Руджеро тут же выложил все, что мне было нужно, насчет реставрационных работ в Кастельбьянко. Он рассказал, что с каменщиками имеет дело только один подрядчик из обслуживающего персонала виллы, он же заказывает мраморные и гранитные плитки. Видимо, «немец» затеял нешуточные реставрационные работы – в полуразрушенном крыле здания пол застилался темно-зеленым флорентийским мрамором, а терраса обкладывалась гранитом. Для этого подрядчик нанял опытных каменщиков из Сиены, настоящих мастеров своего дела.
Руджеро отчаянно торговался за свою информацию. Мне пришлось выложить целых семьсот тысяч лир, то есть свыше полтысячи долларов, за то, чтобы он отпросился с работы на несколько часов и помог мне. Затем он позвонил подрядчику в Кастельбьянко и передал ему, что флорентийский мрамор, заказ на который они получили три дня назад, оказывается, заканчивается. Подрядчик сразу же вспылил и совершил ужасную ошибку, приказав доставить весь недостающий мрамор немедленно.
Вряд ли кто-либо в Кастельбьянко стал бы возражать против готовности каменоломни досрочно выполнить заказ – так оно и оказалось. В самом худшем случае, если, скажем, охранники Орлова заподозрили бы неладное, Руджеро всегда смог бы отвертеться, заявив, что его, дескать, просто ввели в заблуждение. И ему ничего не будет.
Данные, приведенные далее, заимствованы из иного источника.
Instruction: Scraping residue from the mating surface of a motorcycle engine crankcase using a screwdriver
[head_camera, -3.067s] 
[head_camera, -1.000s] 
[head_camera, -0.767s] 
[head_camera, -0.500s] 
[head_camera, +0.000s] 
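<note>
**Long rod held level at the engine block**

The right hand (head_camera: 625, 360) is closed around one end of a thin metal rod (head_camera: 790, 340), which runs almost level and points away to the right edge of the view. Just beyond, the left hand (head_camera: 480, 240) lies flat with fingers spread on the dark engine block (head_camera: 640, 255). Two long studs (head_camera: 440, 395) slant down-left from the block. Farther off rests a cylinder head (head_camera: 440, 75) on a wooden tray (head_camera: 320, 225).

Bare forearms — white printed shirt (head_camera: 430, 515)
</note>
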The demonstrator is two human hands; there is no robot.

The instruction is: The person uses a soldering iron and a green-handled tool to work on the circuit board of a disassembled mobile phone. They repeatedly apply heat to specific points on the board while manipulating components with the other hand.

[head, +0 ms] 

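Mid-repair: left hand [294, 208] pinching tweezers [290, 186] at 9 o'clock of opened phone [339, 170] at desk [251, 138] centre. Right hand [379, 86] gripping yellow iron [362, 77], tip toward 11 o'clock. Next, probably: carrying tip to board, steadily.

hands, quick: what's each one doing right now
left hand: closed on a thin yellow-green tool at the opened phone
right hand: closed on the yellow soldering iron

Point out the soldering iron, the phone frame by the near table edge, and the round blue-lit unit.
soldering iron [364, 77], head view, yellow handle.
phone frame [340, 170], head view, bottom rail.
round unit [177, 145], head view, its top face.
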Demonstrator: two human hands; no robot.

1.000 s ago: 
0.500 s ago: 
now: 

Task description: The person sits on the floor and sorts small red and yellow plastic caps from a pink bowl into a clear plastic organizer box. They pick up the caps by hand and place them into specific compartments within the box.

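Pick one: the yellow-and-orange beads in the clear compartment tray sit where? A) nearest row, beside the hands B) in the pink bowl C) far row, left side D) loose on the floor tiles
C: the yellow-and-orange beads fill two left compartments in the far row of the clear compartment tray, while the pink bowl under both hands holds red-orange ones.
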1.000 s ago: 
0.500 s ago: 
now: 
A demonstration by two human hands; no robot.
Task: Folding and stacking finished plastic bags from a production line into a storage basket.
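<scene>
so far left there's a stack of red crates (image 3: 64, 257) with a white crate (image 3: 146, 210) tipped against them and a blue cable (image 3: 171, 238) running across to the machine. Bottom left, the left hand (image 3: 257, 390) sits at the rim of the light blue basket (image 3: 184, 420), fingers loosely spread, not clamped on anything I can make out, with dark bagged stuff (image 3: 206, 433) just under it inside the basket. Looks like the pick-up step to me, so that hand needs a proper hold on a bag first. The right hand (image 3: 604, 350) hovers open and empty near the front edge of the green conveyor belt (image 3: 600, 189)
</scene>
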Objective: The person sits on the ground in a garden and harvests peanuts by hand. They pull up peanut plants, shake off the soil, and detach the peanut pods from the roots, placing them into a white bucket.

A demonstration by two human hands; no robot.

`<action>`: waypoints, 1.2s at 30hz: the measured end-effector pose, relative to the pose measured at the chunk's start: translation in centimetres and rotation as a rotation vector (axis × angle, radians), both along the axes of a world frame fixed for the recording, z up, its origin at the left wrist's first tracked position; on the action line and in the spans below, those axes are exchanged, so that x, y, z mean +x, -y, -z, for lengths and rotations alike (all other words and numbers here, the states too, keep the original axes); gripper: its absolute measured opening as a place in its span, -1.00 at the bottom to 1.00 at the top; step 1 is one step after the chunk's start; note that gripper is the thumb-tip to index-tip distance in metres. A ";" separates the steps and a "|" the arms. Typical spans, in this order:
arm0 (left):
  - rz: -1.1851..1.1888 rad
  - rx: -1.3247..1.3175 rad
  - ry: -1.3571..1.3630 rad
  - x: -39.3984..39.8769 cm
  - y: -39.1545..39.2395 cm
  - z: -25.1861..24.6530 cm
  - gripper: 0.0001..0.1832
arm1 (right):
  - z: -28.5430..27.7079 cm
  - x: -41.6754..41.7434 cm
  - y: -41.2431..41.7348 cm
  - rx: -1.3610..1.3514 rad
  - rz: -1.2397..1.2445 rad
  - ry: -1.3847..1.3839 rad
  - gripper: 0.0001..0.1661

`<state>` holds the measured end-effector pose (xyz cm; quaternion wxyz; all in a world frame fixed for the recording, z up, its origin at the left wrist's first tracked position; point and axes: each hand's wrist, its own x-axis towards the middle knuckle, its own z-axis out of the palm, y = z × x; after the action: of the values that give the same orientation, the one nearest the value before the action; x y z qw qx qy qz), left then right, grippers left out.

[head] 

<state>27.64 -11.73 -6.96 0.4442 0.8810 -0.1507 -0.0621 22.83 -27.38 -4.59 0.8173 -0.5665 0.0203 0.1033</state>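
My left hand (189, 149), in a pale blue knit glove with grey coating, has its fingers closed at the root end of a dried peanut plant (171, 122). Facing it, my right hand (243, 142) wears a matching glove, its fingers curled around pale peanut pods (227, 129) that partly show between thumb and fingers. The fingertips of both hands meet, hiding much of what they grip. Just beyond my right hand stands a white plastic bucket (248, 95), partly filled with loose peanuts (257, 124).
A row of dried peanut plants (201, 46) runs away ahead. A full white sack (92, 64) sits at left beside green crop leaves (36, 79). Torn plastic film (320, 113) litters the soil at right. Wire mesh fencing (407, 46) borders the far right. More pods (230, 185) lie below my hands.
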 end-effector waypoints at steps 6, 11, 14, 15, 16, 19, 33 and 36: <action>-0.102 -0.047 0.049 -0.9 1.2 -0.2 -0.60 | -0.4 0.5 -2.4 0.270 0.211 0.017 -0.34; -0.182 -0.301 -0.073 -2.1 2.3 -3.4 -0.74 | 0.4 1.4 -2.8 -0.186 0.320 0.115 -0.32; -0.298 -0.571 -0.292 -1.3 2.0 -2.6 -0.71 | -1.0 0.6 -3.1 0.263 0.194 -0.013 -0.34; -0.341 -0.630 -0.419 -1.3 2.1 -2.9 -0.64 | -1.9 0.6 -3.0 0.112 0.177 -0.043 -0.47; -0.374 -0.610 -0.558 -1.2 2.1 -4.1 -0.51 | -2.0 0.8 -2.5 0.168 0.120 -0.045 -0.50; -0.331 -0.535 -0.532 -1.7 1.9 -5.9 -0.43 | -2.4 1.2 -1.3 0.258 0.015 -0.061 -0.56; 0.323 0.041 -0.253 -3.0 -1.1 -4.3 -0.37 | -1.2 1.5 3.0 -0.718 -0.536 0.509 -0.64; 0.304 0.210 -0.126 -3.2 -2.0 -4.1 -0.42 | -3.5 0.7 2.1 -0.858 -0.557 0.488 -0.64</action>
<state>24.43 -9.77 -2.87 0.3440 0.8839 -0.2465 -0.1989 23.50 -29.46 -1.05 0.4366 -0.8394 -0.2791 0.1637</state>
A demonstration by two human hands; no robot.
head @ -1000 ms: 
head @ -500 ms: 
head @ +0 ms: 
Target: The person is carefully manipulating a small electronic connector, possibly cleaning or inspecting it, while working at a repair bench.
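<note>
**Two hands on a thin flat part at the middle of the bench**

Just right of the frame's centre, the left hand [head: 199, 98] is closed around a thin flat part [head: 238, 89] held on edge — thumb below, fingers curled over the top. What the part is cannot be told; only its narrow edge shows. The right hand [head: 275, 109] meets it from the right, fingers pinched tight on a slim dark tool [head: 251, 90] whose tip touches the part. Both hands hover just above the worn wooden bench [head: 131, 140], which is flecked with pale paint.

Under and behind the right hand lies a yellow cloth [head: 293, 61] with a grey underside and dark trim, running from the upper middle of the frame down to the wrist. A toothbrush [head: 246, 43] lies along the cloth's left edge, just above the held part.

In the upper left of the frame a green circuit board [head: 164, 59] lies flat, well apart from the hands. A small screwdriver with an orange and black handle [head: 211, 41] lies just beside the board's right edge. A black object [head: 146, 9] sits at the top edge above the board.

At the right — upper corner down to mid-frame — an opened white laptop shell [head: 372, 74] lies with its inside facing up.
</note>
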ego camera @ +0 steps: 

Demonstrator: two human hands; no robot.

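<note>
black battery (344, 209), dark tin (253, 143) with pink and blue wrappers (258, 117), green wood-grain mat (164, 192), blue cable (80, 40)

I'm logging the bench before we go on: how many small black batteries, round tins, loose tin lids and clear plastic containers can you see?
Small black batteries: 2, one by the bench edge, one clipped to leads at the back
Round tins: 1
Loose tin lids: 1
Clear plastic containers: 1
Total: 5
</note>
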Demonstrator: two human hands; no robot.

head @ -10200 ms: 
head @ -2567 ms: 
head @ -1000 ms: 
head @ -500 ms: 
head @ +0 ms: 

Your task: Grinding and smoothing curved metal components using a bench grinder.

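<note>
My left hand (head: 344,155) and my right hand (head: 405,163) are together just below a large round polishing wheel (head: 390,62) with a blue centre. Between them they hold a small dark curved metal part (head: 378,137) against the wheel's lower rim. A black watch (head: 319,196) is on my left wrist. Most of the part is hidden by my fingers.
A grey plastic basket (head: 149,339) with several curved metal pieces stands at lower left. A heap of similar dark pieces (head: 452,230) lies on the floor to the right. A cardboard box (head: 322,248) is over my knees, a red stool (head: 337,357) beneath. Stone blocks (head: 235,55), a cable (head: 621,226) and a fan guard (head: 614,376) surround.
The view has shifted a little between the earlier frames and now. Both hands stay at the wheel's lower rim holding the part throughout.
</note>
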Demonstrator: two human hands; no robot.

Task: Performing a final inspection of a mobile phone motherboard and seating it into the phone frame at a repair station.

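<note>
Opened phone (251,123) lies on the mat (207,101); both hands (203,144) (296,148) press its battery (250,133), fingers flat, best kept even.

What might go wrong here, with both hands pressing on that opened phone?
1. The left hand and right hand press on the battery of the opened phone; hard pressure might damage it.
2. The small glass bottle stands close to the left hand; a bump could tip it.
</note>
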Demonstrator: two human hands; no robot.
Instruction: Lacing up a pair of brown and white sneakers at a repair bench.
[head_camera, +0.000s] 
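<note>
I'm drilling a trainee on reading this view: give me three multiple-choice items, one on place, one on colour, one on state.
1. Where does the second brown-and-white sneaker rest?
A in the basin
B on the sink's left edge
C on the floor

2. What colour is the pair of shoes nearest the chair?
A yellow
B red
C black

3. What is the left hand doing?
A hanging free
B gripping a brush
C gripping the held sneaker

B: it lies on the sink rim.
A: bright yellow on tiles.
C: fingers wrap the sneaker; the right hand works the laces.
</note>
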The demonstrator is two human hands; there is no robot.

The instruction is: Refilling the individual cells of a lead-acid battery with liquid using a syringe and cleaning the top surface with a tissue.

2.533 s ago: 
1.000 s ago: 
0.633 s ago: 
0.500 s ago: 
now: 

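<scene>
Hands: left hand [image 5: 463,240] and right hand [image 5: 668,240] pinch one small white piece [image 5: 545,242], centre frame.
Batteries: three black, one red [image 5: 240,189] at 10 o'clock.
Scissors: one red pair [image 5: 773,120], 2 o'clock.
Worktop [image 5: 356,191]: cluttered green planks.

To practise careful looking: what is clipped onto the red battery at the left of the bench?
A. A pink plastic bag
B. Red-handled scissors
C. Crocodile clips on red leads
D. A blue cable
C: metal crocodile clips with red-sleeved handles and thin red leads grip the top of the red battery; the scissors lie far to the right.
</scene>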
Уже через несколько минут мы стояли перед воротами Кастельбьянко. Из каменной будки вышел охранник с длинным листом бумаги на доске с зажимом и подошел к грузовику, подмаргивающему фарами при ярком солнечном свете.
– Ну, чего надо?
Его тон и произношение сразу выдали в нем русского. Да и по внешнему облику – коротко подстриженные соломенного цвета волосы, краснощекая морда – в нем можно было сразу признать парня из русской крестьянской семьи. Таких тупых, исполнительных, жестоких головорезов особенно любили вербовать на службу на Лубянку.
– Привет, – весело выкрикнул Руджеро.
Охранник милостиво кивнул, сделал пометку в списке допущенных к проезду на виллу, глянул на мраморные плиты в кузове и, внимательно посмотрев на меня, снова удовлетворенно кивнул.
Я нагло уставился на него и сердито нахмурил брови, будто мне уже невтерпеж, когда закончится эта глупая процедура.
Руджеро завел мотор и медленно повел грузовик между массивными каменными колоннами. Пыльная дорога огибала небольшие домики с покатыми крышами, сложенные из камня. В них, видимо, проживал обслуживающий персонал. Во двориках перед домами гуляли куры и утки, сердито кудахтая и крякая. Двое работников посыпали белыми удобрениями из большого мешка редкую травку на лужайке.
– Его люди живут здесь, – пояснил Руджеро.
Я лишь хмыкнул в ответ, не пожелав спросить, кто это «его люди», хотя Руджеро, может, и знал – кто.
Слева на склоне холма паслось небольшое стадо овец. У них были розовые изящные мордочки, совсем непохожие на морды американских овец, а когда мы проезжали мимо, они, глядя на нас, блеяли, как бы подозревая в чем-то нехорошем.
Впереди появилось главное здание.
– А как дом выглядит изнутри? – поинтересовался я.
– Никогда не был внутри. Слышал только, что там роскошно, но запущено все основательно. Требуется большой ремонт. Слышал я, что немец поэтому и купил виллу по дешевке.
– Повезло ему.
Тут мы поехали вдоль невысокого парапета, установленного по верху извилистого оврага, и миновали какое-то приземистое каменное строение без окон.
– Крысиный дом, – заметил Руджеро.
– Что? Что?
– Да я так, в шутку. Туда обычно сваливают кухонные отбросы. Крысы там так и кишат, поэтому я держусь подальше от этого места. Теперь они собираются устроить в нем склад.
Я содрогнулся при одном напоминании о крысах – всю жизнь я панически боялся их.
– А как это ты умудрился столь многое узнать про это имение? – полюбопытствовал я.
– Про Кастельбьянко-то? Да я, еще когда был мальчишкой, любил здесь играть со сверстниками. Все пацаны любили ходить сюда играть.
Он переключил коробку передач на нейтралку и покатил к террасе, где несколько загорелых пожилых рабочих сидели, сгорбившись, и высекали на плитах известняка замысловатый орнамент из концентрических кругов.